Easter Cookies are soft, chewy, and loaded with pastel colors that make them perfect for spring celebrations. With a buttery base, crunchy candy pieces, and sweet white chocolate, these cookies are as fun to look at as they are to eat.
This easy Easter cookie recipe is great for baking with family, holiday gatherings, or simply adding a festive touch to your dessert table.
If you love colorful, bakery-style cookies with a soft center and slightly crisp edges, these Easter cookies will quickly become a seasonal favorite.
Why You’ll Love This Recipe
- Soft and chewy texture: Perfect balance of crispy edges and tender centers.
- Bright and festive: Pastel candies and sprinkles make them visually appealing.
- Easy to make: Simple ingredients and straightforward steps.
- Perfect for holidays: Ideal for Easter celebrations and spring gatherings.
About the Ingredients
Flour
All-purpose flour provides the structure for these cookies, creating a soft yet sturdy texture.
Butter
Unsalted butter adds richness and helps achieve a tender, melt-in-your-mouth consistency.
Sugars
A combination of granulated and brown sugar gives sweetness and moisture, resulting in chewy cookies.
Egg
A cold egg helps control spreading and contributes to the cookie’s structure.
M&Ms and White Chocolate
These add sweetness, crunch, and bursts of color that make the cookies festive and fun.
Tips & Tricks
Do Not Overmix
Mix just until combined to keep the cookies soft and tender.
Use Cold Egg
A cold egg helps prevent excessive spreading during baking.
Watch the Bake Time
Remove cookies when centers still look slightly soft for the best texture.
Pro Tips
- Press extra candies on top right after baking for a bakery-style look.
- Chill dough briefly if cookies spread too much.
- Use parchment paper for even baking and easy cleanup.
Step-by-Step Instructions
Prepare the Dough
Preheat the oven to 350°F and line baking sheets with parchment paper.

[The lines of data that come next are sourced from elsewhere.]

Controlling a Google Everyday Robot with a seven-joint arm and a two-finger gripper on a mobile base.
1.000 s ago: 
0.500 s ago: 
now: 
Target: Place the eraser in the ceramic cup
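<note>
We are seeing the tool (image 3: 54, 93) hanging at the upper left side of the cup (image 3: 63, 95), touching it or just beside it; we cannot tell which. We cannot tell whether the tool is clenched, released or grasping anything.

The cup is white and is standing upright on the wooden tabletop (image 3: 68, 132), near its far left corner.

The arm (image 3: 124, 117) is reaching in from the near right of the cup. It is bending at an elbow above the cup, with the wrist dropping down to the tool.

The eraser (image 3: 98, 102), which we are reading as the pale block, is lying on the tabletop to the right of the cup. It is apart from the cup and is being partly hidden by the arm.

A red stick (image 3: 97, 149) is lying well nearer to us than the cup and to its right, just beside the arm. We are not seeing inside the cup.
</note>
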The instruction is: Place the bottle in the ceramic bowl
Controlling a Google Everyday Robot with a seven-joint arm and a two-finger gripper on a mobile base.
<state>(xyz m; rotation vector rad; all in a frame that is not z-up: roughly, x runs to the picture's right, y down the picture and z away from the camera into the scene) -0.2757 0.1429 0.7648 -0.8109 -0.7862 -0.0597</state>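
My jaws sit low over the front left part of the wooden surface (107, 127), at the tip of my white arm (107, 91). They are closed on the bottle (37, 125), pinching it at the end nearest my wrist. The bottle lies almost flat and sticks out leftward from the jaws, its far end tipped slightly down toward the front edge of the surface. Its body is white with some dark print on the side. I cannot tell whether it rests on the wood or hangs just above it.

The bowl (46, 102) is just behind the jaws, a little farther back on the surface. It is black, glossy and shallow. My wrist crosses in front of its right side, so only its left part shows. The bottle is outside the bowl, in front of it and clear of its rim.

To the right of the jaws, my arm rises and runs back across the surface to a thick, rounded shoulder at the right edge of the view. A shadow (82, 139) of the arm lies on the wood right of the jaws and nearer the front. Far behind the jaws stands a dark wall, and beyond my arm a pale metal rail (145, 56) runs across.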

Mix flour, baking powder, baking soda, and salt in a bowl.
Cream the Butter and Sugar
Cream butter, granulated sugar, and brown sugar until light and fluffy. Add the egg and vanilla extract and mix until combined.
Combine Ingredients
Add dry ingredients to the wet mixture and mix on low speed until just combined. Fold in M&Ms and white chocolate chips.
Bake the Cookies
Form dough portions, press into sprinkles, and place on baking sheets. Bake for 8 to 11 minutes until edges are set but centers remain soft. Cool on the baking sheet before serving.
Delicious Variations
Chocolate Lover’s Version
Use milk or dark chocolate chips instead of white chocolate for a richer flavor.
Nutty Cookies
Add chopped almonds or pecans for extra crunch.
Double Sprinkle
Mix sprinkles into the dough as well as on top for extra color.
How to Store Easter Cookies
Refrigerator
Store in an airtight container for up to 5 days.
Freezer
Freeze baked cookies for up to 2 months. Thaw before serving.
Room Temperature
Keep in a sealed container for up to 3 days.
Reheating
Warm briefly in the microwave for a freshly baked texture.
Frequently Asked Questions
Can I make the dough ahead of time?
Yes, refrigerate the dough for up to 24 hours before baking.
Why are my cookies spreading too much?
The butter may be too warm. Try chilling the dough before baking.
Can I use different candies?
Yes, swap M&Ms with any candy-coated chocolates you prefer.
Do I need parchment paper?
It helps prevent sticking and ensures even baking.
How do I keep cookies soft?
Store them in an airtight container and avoid overbaking.